I perked. “Do you hear that?” I asked Dad urgently.
He blinked. “Hear … what?”
“And I assume you don’t remember the sing-along last night on your way home, either?”
“I did not sing on the way home,” I hissed, and Dad frowned.
“I dunno, I was asleep when you came in. Are you talking to someone on your AirPod?” he added, motioning to his own ear. “Am I interrupting?”
Helplessly, I stared at him. “I … don’t know?”
Dad nodded. He looked around and found my mostly untouched coffee at the breakfast table, and walked it back over to me.

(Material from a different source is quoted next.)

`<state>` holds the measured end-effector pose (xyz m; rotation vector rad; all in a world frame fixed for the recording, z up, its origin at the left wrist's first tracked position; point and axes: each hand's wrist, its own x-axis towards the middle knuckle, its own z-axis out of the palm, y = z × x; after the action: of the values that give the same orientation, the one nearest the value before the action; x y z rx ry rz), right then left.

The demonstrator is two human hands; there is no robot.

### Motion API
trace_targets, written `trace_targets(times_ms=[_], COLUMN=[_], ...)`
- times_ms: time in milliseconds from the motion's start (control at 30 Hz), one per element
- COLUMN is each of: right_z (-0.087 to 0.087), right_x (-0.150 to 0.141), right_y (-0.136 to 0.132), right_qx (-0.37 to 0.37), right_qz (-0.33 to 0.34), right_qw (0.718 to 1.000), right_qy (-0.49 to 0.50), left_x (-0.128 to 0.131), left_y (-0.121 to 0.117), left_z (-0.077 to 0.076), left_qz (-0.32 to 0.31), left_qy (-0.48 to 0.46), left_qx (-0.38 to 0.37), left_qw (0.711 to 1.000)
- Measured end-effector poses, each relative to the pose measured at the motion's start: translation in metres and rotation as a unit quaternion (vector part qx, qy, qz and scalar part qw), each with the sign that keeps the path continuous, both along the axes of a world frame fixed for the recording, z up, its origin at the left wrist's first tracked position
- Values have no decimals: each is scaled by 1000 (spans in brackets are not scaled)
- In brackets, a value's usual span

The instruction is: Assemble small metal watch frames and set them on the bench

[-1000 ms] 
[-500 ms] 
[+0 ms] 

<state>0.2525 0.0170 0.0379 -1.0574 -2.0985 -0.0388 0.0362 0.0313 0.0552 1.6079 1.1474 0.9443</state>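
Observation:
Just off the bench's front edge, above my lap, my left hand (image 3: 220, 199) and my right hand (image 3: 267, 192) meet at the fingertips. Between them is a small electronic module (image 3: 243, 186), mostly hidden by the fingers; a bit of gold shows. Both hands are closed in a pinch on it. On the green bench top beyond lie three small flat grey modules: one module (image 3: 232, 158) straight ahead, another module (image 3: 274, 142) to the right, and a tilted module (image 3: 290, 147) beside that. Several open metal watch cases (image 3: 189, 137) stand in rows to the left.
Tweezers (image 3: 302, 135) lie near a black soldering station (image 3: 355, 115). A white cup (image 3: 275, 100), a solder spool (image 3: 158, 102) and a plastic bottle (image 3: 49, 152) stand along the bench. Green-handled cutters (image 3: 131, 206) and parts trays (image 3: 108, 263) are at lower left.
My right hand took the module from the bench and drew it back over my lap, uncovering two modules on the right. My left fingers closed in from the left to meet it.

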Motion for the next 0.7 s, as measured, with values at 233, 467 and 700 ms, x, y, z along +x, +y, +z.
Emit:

Then he pulled up one of my hands, placed the mug into it, and patted the back of my hand gently.
“I get it, you’re still used to West Coast time.
I’m going back out to trim the gnome bush. ”
Wordlessly, I watched him leave the kitchen and then looked down into my cup of coffee. I was either going crazy, or there really was an annoying voice in my head. I didn’t like either of those possibilities.
“You just said I had a nice voice,” he pointed out dryly.
My ears burned. “You heard that?”
“I think we can hear most of each other’s thoughts, actually.”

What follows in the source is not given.